The knowing that God’s promises are unchangeable gives us great confidence even in the midst of our fears. The truth remains that God’s promise for us cannot be revoked even in our unbelief state. His promises are forever valid. One scripture that drives this home so well is Romans 11:29, and for the purpose of clarity, I will reproduce it here in two different translations. We will begin with the Contemporary English version, and it says; “God doesn’t take back the gifts he has given or disown the people he has chosen.” The next is the Good News Translation, and it reads; “For God does not change his mind about whom he chooses and blesses.” So what happens when we fail to believe? The promise lies dormant waiting to be activated whenever our faith wakes up from its slumber.

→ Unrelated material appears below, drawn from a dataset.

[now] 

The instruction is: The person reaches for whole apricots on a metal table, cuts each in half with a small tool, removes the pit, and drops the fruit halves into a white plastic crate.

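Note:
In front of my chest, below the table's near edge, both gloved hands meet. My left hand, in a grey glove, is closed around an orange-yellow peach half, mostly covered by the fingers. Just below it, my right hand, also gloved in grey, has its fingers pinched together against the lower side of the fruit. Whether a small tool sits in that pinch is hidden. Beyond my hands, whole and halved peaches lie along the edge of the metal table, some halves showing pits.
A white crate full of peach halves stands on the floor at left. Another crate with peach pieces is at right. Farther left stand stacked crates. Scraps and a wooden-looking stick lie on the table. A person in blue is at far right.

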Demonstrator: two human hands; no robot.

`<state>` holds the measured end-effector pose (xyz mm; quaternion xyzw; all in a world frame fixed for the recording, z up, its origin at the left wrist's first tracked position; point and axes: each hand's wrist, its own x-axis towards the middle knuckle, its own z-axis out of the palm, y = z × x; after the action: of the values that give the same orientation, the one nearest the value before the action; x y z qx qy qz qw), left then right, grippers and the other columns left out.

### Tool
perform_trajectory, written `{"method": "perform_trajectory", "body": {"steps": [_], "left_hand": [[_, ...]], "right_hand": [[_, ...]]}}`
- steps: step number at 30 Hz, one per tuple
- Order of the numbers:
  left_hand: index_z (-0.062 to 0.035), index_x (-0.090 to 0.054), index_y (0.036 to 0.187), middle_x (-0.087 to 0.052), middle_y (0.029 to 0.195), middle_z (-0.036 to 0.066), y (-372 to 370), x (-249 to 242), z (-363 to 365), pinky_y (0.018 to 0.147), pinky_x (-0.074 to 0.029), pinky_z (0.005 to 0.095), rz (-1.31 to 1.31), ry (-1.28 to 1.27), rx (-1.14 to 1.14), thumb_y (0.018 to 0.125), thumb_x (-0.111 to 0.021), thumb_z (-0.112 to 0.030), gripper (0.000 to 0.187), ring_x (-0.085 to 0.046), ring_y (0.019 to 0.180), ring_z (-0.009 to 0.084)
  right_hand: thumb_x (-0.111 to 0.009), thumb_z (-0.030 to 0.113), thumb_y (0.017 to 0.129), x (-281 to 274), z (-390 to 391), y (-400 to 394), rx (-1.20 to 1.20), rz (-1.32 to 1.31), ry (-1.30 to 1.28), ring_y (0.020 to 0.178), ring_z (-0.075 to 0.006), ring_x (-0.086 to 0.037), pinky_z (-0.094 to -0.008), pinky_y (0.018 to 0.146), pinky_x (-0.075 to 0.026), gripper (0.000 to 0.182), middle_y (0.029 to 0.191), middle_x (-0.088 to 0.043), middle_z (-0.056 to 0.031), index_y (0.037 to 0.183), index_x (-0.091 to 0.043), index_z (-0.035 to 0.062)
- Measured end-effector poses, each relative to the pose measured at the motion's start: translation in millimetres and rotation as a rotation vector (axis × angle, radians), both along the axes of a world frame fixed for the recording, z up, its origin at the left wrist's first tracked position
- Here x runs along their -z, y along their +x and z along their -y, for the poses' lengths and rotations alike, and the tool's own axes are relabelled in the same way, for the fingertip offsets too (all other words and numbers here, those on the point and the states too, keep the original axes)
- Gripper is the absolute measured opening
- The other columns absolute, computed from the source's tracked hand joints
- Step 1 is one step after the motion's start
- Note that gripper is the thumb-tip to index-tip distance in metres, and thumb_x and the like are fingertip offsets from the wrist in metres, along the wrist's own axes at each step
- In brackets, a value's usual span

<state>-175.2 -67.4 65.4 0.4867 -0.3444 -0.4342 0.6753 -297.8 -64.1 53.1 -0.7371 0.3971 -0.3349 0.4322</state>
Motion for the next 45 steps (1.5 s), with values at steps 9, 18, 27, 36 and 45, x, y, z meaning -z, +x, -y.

So much time may have passed since God made you a promise. But today, there is still hope for as many who would activate those promises through faith. It all begins with being truly thirsty and desirous of the manifestation of the promise. It is a new month and God is desirous of reminding us of His unfailing faithfulness and to assure us that His promise of rest to us is still as valid today as it was when it was first made (Hebrews 4:9).